Kupe orthonairovirus, also called Kupe virus, is a species of virus in the genus Orthonairovirus.

History

The virus was isolated from pooled ticks (Amblyomma gemma and Rhipicephalus pulchellus) collected from cattle hides in Nairobi, Kenya, in October 1999. The word 'Kupe' is Kiswahili for tick.

Genome

The genome is composed a single strand of negative sense RNA in three parts - small (S), medium (M0 and large(L).

The L segment RNA is 12,330 nucleotides (nt) in length and encodes one open reading frame (ORF) of 4,050 amino acids. There is a non coding regions: the  5′ region of 40 nt and the 3′ region of 137 nt. This open reading frame encodes several modules including a RNA-dependent RNA polymerase. It is probably post translationally cleaved into several proteins but this has yet to be shown.

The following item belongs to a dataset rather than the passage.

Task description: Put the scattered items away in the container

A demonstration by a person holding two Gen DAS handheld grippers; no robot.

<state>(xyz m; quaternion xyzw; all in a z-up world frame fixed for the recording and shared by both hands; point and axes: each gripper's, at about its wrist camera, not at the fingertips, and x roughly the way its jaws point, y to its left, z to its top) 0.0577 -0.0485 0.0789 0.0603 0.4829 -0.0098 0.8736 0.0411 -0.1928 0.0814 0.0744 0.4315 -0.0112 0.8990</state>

The M segment RNA is 4,818 nucleotides in length and contains one open reading frame flanked by 5′ and 3′ non coding regions of 47 and 121 nucleotides respectively. The ORF encodes a protein of 1549 amino acids with 8 potential sites for N-linked glycosylation. It contains a unique potential N-gly site in the Gn and Gc glycoprotein regions at amino acids 612 and 1514 respectively.

The S segment has 1,694 nt and encodes an ORF of 483 amino acids. The 5′ and 3′ noncoding regions are 49 nt and 193 nt in length respectively.